Intervention de Éric Woerth

Séance en hémicycle du mardi 20 mars 2018 à 15h00
Programmation militaire pour les années 2019 à 2025 — Présentation

Photo issue du site de l'Assemblée nationale ou de WikipediaÉric Woerth, président de la commission des finances, de l'économie générale et du contrôle budgétaire :

Monsieur le président, madame la ministre des armées, madame la secrétaire d'État, madame la présidente de la commission des affaires étrangères, monsieur le rapporteur, madame et messieurs les rapporteurs pour avis, chers collègues, l'indépendance de la France, sa souveraineté et sa capacité à défendre ses intérêts vitaux et ses ressortissants reposent évidemment sur nos forces armées. Notre force militaire est en effet le premier pilier de l'État régalien. Si ce projet de programmation aurait en définitive pu, du début jusqu'à la fin, l'affirmer sans ambiguïté, il pose à mon sens de sérieux problèmes, tant sur le plan de la méthode que sur le fond.

Le Gouvernement fait preuve d'une certaine opacité, d'un manque de sincérité dans sa présentation. Au-delà même de son contenu, la loi de programmation est un pacte avec le monde militaire qui ne saurait être ambigu ; et pourtant, il l'est.

Au-delà de son contenu, qui n'est pas mon sujet, commençons par l'objectif emblématique – un peu comptable, il est vrai – de parvenir à porter l'effort de défense à 2 % du PIB en 2025. Il est sujet à caution. Très simplement, ce ratio s'obtient en divisant les dépenses de défense par le PIB en valeur. Je déplore le manque de clarté de vos documents concernant ces deux grandeurs.

S'agissant du PIB tout d'abord, aucun de vos tableaux ne présente les hypothèses de son évolution en valeur entre 2019 et 2025 : elles ne figurent nulle part. Pour fixer l'objectif de dépenses à 2 % du PIB, encore faudrait-il connaître l'évolution de la valeur de ce dernier au cours de cette période et l'afficher clairement. D'ailleurs, avez-vous actualisé les hypothèses de croissance du PIB à la suite de sa récente réévaluation ? C'est un sujet de préoccupation. Le PIB pour 2017 étant meilleur que prévu, cela doit en effet conduire, sur l'ensemble de la période, à revoir à la hausse les hypothèses de croissance du PIB, et donc les hypothèses de dépenses en matière de défense.

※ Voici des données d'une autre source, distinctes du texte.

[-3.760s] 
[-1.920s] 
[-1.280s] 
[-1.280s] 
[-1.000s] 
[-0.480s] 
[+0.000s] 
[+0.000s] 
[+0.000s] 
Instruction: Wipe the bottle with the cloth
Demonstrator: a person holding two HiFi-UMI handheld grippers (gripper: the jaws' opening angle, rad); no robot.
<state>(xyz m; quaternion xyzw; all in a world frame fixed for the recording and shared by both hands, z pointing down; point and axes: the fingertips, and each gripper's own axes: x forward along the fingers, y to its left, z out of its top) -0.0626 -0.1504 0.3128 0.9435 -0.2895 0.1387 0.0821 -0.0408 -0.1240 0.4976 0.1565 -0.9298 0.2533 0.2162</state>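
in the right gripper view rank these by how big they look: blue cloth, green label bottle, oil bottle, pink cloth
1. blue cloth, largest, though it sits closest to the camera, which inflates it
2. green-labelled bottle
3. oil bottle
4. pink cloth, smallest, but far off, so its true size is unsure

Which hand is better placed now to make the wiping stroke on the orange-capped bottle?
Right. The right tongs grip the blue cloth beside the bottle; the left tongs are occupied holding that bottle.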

De même, au-delà de ce problème lié au PIB en valeur, le flou règne s'agissant du champ de dépenses pris en compte. Vous jouez sur l'inclusion ou non des contributions du compte d'affectation spéciale « Pensions » dans le calcul de cet objectif des 2 % du PIB. C'est un point crucial, ces dépenses représentant entre 8 milliards et 10 milliards d'euros par an sur la période. Dans l'exposé des motifs de votre projet de loi, vous maintenez l'ambiguïté : « Hors compte d'affectation spéciale (CAS) pensions, les crédits budgétaires de la mission "Défense" s'élèveront à 35,9 milliards d'euros en 2019, soit un effort de défense représentant 1,84 % du PIB, avant d'atteindre 44 milliards d'euros en 2023, soit 1,91 % du PIB. » Vous nous incitez donc à penser que les objectifs exprimés en pourcentage du PIB le sont hors CAS « Pensions ». Or c'est trompeur, pour nos militaires comme pour les parlementaires : en réalité, si l'on exclut les contributions à ce CAS, les dépenses des armées s'élèveraient en 2025 à seulement 1,7 % du PIB, et non à 2 % !

L'on voit donc bien la fragilité de la méthodologie utilisée pour atteindre cet objectif de 2 %.

En outre, les deux tiers de l'effort sont reportés à l'après-2022 : les crédits de la mission augmentent en effet à hauteur de 1,7 milliard d'euros par an jusqu'en 2022, puis à hauteur de 3 milliards d'euros par an entre 2023 et 2025. Curieusement, la taille de la marche à gravir augmente considérablement après l'élection présidentielle.